● **What is required**: Begin at the line containing "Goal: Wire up" in the data below and go on through the line containing "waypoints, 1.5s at", repeating each line exactly; include both ends and no other line.

● **Provided information**:

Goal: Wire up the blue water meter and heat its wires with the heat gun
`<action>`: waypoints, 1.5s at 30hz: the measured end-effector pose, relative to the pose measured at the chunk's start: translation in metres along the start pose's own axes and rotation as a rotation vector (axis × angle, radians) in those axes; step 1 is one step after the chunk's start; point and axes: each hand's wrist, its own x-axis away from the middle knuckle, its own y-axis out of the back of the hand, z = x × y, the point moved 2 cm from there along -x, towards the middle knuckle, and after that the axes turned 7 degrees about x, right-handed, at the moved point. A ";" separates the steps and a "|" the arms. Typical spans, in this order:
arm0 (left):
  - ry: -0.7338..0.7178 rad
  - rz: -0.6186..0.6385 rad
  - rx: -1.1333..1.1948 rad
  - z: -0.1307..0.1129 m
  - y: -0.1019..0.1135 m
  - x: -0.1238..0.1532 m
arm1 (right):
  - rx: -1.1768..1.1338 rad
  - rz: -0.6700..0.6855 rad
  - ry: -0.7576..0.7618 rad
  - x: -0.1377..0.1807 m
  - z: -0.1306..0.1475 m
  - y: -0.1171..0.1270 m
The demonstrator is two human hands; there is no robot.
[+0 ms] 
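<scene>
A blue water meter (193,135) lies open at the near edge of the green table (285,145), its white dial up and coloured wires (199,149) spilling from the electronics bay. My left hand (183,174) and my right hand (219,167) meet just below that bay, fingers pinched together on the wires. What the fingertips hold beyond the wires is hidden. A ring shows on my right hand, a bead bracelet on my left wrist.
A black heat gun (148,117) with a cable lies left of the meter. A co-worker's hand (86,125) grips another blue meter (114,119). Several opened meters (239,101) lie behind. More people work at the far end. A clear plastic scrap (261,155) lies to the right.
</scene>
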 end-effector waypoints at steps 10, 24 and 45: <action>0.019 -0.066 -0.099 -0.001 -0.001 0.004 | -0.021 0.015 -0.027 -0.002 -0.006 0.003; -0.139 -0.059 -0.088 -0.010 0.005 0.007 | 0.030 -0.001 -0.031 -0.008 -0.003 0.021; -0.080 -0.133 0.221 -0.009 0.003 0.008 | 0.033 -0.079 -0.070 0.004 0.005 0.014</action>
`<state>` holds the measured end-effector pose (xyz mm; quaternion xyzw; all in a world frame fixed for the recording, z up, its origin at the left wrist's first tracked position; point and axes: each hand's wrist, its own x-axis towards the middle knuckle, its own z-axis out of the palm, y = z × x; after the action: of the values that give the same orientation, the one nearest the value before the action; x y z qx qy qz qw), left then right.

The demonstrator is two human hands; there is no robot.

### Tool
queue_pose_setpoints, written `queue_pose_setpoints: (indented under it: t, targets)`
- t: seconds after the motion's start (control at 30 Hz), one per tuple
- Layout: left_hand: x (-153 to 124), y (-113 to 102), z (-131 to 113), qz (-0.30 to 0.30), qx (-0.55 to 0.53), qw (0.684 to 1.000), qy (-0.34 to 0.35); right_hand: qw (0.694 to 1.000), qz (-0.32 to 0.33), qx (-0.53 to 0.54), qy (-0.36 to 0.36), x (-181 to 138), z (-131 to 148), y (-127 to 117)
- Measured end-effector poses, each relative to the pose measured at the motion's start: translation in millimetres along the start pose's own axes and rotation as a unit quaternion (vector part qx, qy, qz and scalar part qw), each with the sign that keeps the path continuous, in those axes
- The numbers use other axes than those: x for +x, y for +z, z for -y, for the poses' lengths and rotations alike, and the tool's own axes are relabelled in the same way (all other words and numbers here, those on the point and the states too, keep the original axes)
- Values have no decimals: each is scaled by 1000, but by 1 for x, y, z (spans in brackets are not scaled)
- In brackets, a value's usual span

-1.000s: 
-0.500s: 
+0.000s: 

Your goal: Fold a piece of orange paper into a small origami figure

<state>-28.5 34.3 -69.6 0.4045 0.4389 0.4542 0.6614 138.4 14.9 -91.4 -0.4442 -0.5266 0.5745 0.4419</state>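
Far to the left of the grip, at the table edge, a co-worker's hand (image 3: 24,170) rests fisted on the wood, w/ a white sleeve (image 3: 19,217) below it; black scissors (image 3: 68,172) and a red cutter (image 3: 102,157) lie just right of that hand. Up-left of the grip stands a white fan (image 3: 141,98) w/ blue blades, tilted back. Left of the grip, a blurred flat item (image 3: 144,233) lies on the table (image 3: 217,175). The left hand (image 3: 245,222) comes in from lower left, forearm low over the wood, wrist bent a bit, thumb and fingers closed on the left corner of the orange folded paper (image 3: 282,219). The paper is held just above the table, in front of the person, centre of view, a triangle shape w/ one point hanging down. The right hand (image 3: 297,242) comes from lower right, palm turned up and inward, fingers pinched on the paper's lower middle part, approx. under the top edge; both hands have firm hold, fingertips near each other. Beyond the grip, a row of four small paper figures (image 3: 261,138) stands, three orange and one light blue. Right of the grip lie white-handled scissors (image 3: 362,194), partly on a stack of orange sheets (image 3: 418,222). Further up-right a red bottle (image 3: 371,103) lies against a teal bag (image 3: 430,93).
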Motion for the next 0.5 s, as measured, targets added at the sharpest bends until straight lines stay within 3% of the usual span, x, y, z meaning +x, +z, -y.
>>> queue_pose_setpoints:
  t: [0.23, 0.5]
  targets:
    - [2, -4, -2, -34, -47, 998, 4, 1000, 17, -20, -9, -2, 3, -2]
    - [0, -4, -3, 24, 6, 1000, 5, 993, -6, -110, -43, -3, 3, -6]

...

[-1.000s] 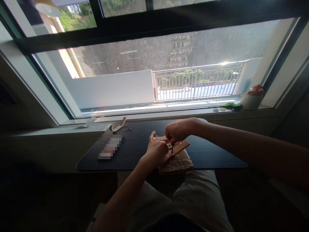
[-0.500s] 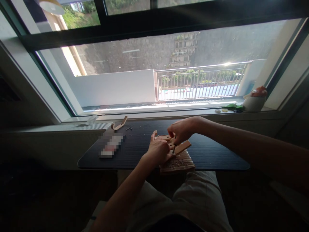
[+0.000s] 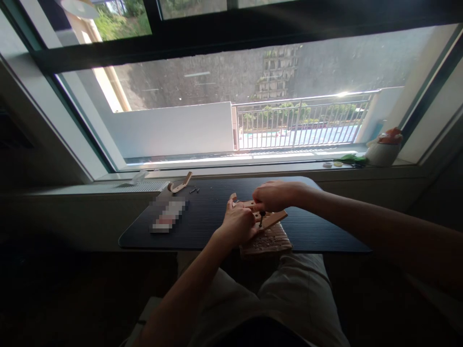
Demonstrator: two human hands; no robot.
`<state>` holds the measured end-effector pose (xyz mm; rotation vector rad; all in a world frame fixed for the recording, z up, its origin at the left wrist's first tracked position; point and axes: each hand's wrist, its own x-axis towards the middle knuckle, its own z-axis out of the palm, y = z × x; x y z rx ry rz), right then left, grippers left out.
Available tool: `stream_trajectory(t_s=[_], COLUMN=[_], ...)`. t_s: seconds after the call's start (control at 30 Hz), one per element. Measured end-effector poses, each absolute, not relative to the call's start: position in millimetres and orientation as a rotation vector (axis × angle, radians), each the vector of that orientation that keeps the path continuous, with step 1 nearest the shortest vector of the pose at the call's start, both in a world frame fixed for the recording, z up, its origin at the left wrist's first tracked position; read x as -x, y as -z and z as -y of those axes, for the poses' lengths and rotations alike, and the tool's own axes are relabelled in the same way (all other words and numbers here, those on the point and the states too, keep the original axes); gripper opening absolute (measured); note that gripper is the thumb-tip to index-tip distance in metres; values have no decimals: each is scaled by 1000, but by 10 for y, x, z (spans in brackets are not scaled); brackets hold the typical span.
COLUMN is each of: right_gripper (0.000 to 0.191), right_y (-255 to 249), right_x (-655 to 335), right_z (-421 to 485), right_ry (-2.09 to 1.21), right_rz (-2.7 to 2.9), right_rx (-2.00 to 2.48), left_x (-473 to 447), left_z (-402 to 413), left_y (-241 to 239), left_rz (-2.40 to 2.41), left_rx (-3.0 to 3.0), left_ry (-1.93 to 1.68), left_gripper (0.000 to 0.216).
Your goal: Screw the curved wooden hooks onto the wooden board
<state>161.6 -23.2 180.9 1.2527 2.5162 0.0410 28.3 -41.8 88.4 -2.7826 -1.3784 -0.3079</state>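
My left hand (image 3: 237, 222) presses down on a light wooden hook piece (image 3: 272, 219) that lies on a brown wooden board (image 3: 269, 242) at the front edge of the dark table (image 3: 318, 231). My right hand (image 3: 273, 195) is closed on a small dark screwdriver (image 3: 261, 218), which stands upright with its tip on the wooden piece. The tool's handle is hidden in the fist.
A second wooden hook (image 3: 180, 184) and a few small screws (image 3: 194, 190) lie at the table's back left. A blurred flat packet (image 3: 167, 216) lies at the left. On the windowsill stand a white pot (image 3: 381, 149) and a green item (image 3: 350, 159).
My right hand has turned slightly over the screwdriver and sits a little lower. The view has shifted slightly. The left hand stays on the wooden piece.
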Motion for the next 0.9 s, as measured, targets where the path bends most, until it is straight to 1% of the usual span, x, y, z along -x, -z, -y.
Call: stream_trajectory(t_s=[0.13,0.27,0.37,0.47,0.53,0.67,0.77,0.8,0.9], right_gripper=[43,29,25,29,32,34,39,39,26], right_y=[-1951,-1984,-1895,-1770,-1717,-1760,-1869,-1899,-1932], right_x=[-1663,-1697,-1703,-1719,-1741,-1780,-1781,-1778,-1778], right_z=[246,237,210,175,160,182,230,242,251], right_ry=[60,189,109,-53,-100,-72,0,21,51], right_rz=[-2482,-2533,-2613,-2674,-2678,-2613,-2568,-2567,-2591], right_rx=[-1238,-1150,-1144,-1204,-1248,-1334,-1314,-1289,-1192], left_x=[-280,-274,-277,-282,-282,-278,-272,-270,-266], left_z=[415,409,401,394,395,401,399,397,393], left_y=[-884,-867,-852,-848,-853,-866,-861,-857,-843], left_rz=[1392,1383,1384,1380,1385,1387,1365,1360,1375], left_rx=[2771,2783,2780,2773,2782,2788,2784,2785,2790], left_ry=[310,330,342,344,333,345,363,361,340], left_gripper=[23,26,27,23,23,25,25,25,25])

● **Expected answer**:
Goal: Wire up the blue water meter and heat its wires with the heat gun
`<action>`: waypoints, 1.5s at 30hz: the measured end-effector pose, relative to the pose measured at the chunk's start: translation in metres along the start pose's own axes and rotation as a rotation vector (axis × angle, radians) in those axes; step 1 is one step after the chunk's start; point and axes: each hand's wrist, its own x-axis away from the middle knuckle, its own y-axis out of the back of the hand, z = x × y, the point moved 2 cm from there along -x, towards the middle knuckle, and after that the axes turned 7 degrees about x, right-handed, at the moved point. A ";" separates the steps and a "|" the arms. Typical spans, in this order:

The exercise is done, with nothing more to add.